Ho risposto a tutte le loro lettere, incoraggiandoli ad essere coraggiosi nelle loro decisioni. Ho detto loro che una donna non ha bisogno di nessuno per vivere una vita meravigliosa. Ho detto loro che lasciare qualcuno che non ti ama non è un fallimento, ma una rinascita. Ho detto loro che per essere veramente felici, bisogna prima imparare ad amare e rispettare se stessi.
Lo scorso inverno, Ben mi ha chiesto di sposarlo. Mi ha portato a fare una passeggiata sulla spiaggia. L'inverno di Chicago era gelido, il vento pungente, ma il mio cuore era caldo. Camminavamo lungo la riva, le nostre impronte apparivano e scomparivano con le onde.
"Hannah?" Ben si fermò di colpo e si voltò verso di me. "Devo dirti una cosa."
"Cosa?" chiesi incuriosita.
Si inginocchiò, tirò fuori una piccola scatola dalla tasca e l'aprì. Dentro c'era un anello di diamanti.
"Hannah Miller, vuoi sposarmi?" mi chiese, guardandomi negli occhi. "So che il tuo matrimonio è stato doloroso e che hai paura, ma voglio che tu sappia che io non sono Mark." Dedicherò tutta la mia vita a proteggerti e a renderti felice. Non ti mentirò mai, non ti sarò mai infedele, non ti farò mai del male. Voglio solo passare il resto della mia vita con te.
Lo guardai, con le lacrime che mi rigavano il viso.
"Ben," balbettai.
"Se non sei pronta, posso aspettare," disse. "Non importa quanto tempo ci vorrà, aspetterò."
Scossi la testa e sorrisi tra le lacrime. "Non devi aspettare. Sono pronta."
Si alzò, emozionato, mi infilò l'anello al dito e mi abbracciò forte. Il vento ululava e le onde si infrangevano sulla riva. Ma noi eravamo stretti l'uno all'altro come due alberi intrecciati, legati per sempre.
Il nostro matrimonio fu semplice. Invitammo solo i nostri familiari e amici più cari. Niente location sfarzose, niente abiti costosi, solo i nostri desideri più sinceri.
La mamma mi prese la mano, con le lacrime agli occhi. “Hannah, sono così felice di vederti finalmente felice.”

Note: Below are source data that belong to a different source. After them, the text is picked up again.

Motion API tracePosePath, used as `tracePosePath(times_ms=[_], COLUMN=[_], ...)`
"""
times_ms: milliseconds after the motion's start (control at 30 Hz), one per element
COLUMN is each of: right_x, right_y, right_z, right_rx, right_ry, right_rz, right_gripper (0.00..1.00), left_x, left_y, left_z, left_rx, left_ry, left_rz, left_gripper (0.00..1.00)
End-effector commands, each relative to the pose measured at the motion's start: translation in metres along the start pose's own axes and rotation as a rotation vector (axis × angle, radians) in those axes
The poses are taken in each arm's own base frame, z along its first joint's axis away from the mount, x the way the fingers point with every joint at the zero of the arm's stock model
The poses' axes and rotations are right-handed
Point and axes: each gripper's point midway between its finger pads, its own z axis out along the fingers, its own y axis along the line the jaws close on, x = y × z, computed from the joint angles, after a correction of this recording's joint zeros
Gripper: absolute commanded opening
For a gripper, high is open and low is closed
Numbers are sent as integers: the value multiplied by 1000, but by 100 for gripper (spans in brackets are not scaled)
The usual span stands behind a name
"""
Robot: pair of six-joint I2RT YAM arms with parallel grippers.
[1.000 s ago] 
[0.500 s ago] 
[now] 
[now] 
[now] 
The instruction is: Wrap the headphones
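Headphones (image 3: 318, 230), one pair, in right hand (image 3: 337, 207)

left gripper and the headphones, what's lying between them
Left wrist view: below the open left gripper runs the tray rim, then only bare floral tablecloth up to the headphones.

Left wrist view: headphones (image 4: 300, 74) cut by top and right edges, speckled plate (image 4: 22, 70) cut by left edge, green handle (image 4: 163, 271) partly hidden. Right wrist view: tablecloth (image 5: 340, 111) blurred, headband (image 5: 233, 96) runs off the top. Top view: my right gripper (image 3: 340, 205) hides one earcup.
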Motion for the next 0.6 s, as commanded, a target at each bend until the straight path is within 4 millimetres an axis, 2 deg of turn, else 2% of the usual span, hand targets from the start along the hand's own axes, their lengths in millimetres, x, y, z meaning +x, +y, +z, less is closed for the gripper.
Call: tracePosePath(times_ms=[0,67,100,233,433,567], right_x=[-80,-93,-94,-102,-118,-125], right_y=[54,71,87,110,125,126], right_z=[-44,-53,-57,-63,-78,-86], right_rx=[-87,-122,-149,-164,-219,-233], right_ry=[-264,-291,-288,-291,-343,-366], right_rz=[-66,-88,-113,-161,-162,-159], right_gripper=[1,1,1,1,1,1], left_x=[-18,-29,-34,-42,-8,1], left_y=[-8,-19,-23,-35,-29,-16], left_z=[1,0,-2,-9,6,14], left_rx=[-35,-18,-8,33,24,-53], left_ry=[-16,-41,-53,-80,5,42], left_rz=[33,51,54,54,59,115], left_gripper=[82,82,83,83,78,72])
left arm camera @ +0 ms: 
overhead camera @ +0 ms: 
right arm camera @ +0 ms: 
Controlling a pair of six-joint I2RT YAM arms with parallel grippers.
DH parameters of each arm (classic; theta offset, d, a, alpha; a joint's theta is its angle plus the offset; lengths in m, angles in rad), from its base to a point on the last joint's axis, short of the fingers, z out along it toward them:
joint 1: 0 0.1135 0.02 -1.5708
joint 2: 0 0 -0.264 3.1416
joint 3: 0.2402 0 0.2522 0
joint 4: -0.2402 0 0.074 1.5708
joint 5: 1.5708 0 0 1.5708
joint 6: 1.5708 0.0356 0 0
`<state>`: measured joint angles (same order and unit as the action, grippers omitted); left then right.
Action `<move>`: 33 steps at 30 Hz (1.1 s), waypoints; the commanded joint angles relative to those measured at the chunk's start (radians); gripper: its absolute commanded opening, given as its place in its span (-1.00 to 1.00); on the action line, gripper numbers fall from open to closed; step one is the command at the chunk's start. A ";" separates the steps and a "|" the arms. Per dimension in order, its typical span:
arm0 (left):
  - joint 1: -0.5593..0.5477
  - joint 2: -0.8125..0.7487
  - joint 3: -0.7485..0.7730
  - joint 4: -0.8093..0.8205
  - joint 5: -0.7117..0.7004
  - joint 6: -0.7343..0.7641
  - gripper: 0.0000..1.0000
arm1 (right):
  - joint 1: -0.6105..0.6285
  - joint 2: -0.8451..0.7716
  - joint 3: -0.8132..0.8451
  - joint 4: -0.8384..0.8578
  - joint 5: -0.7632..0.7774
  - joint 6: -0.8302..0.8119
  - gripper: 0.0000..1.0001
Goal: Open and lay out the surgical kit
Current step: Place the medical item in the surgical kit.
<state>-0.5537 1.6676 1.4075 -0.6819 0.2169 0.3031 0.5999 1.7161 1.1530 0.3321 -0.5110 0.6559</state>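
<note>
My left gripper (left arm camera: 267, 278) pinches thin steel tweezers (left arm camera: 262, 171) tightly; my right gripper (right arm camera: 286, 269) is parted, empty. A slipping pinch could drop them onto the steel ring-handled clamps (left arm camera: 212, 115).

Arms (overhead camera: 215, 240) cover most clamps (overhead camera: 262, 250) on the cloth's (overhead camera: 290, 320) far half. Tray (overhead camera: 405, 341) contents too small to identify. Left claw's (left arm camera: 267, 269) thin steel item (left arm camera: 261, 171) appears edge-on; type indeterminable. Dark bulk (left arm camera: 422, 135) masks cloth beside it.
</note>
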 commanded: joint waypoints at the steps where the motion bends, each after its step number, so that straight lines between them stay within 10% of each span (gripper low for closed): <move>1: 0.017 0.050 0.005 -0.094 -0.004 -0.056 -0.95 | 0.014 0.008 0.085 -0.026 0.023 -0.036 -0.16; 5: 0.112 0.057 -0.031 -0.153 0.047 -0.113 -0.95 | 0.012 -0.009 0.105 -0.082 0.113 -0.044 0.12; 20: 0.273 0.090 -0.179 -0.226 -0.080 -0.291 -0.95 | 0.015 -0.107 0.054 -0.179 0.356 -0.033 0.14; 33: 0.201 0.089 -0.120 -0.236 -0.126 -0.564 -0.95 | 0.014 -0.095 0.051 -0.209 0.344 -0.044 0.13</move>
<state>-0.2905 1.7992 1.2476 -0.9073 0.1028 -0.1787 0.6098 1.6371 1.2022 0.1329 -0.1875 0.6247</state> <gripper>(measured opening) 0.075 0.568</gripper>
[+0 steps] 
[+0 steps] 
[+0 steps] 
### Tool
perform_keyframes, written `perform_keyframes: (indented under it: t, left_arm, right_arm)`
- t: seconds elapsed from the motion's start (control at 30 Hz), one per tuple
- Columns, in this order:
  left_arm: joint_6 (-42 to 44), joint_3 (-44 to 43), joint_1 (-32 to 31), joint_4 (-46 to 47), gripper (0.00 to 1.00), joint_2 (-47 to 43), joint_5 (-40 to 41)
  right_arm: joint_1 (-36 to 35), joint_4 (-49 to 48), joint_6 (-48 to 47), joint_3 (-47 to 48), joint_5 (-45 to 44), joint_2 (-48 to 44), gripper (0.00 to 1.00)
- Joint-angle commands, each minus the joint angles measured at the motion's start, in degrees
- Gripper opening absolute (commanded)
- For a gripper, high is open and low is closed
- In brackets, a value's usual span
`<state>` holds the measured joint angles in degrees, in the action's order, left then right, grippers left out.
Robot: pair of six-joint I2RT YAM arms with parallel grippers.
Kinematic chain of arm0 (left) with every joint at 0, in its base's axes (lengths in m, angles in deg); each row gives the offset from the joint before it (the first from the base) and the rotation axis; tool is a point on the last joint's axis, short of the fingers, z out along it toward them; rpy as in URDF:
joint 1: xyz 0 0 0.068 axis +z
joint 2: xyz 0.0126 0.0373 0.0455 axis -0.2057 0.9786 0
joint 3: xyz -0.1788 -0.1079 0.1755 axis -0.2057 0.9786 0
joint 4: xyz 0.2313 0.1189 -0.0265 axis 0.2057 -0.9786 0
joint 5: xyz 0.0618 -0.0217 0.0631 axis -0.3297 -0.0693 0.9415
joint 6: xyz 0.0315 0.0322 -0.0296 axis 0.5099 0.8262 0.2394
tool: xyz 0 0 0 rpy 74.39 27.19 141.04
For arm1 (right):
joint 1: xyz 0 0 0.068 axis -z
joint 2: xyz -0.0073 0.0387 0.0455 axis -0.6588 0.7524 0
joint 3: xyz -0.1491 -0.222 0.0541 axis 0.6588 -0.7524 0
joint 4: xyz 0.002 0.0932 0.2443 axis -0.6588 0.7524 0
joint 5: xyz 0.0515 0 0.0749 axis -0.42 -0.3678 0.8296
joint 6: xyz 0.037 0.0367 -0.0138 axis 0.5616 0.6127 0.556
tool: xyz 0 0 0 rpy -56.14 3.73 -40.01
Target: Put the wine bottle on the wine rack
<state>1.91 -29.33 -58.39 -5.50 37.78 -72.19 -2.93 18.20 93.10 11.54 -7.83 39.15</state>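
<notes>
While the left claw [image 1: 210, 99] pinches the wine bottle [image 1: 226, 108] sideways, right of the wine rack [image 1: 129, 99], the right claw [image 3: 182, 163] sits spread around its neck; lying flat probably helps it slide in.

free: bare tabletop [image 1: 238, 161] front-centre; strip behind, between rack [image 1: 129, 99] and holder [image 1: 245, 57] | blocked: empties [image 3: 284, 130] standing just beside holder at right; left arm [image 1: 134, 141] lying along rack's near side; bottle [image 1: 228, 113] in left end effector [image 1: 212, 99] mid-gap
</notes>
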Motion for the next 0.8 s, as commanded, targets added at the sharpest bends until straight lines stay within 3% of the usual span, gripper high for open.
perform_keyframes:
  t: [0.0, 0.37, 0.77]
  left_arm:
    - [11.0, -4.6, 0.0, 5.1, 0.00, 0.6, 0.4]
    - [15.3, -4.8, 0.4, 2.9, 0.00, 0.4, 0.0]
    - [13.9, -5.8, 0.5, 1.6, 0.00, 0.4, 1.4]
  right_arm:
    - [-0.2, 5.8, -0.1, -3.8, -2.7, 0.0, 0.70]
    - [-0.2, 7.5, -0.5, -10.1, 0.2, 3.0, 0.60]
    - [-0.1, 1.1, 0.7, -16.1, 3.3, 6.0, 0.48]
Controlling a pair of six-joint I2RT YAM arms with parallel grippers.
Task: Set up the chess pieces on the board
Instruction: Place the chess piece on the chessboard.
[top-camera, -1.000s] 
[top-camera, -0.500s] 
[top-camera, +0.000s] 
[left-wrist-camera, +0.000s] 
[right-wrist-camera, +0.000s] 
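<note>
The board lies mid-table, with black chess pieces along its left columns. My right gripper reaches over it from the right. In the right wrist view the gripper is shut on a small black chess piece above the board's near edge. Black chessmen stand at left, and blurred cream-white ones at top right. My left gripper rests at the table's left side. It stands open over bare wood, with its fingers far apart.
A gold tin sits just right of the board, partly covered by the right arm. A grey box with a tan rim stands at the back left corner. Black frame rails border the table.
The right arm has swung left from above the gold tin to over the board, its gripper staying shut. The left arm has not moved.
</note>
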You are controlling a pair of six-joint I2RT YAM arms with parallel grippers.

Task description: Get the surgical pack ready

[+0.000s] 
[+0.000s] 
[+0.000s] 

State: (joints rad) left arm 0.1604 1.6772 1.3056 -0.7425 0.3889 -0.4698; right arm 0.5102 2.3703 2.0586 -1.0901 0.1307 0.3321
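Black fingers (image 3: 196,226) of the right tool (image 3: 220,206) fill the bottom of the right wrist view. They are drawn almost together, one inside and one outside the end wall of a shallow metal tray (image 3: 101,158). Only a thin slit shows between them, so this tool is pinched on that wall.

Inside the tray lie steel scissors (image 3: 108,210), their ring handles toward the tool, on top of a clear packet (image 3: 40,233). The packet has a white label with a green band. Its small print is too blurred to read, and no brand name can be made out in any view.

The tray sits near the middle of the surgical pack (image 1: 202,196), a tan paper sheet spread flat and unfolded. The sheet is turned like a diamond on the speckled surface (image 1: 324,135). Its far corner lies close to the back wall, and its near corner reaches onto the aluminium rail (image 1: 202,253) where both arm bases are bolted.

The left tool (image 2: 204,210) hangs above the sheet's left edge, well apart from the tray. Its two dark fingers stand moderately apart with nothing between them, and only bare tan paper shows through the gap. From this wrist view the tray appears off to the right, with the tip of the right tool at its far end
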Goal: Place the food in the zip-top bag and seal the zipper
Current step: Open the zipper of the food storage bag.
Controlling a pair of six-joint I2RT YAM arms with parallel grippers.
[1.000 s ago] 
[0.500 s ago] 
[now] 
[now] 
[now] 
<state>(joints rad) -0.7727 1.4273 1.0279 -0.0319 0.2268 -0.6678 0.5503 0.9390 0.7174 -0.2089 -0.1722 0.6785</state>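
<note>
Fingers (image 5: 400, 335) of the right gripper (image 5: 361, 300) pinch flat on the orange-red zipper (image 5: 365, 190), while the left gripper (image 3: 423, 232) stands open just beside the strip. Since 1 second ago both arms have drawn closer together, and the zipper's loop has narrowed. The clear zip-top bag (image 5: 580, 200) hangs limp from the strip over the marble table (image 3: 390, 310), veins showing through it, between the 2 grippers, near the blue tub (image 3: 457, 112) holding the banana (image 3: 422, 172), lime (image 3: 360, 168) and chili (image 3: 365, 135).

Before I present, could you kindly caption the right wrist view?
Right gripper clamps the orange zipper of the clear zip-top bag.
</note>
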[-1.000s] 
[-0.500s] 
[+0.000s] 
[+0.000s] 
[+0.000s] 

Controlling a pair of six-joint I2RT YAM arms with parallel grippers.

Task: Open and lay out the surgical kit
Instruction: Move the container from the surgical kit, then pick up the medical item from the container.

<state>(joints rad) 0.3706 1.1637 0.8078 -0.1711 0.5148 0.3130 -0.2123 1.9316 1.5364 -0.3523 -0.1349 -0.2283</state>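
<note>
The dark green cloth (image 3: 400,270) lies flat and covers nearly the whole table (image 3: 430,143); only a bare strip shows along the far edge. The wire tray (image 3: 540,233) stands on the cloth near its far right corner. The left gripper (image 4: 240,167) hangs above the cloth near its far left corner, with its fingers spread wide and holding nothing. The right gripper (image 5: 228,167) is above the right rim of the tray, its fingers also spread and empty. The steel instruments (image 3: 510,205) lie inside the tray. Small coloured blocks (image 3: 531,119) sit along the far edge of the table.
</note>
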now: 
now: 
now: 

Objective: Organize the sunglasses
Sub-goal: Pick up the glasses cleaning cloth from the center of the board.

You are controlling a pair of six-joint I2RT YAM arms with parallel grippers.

“Sono felice, mamma,” dissi sorridendo.
“Ben è un brav'uomo. Dovresti tenertelo stretto,” disse la mamma.
“Lo farò.”
Al nostro matrimonio, Ben mi disse: “Hannah, grazie per avermi sposato. Ti prometto di amarti per sempre e di renderti la donna più felice del mondo.”
Lo guardai e il mio cuore si riempì d'amore. Sapevo di aver preso la decisione giusta questa volta.
La vita matrimoniale è serena e felice. Ben è affettuoso e premuroso. Mi fa dei massaggi quando sono stanca, cucina quando sono impegnata e mi fa ridere quando sono triste. Rispetta la mia carriera e sostiene i miei sogni. Non mi ha mai chiesto di rinunciare alla mia caffetteria per occuparmi delle faccende domestiche. Al contrario, spesso mi aiuta. Gestiamo la caffetteria insieme e stiamo progettando il nostro futuro insieme.
La scorsa primavera ho scoperto di essere incinta. Ero felice e nervosa allo stesso tempo. Ero felice perché finalmente avrei avuto un figlio tutto mio, ma anche un po' nervosa all'idea di non essere una brava madre. Ben era ancora più felice di me. Mi portava a fare passeggiate ogni giorno, preparava pasti nutrienti e aveva comprato un sacco di libri sulla genitorialità da leggere insieme.
"Hannah, secondo te a chi è ispirato questo libro?"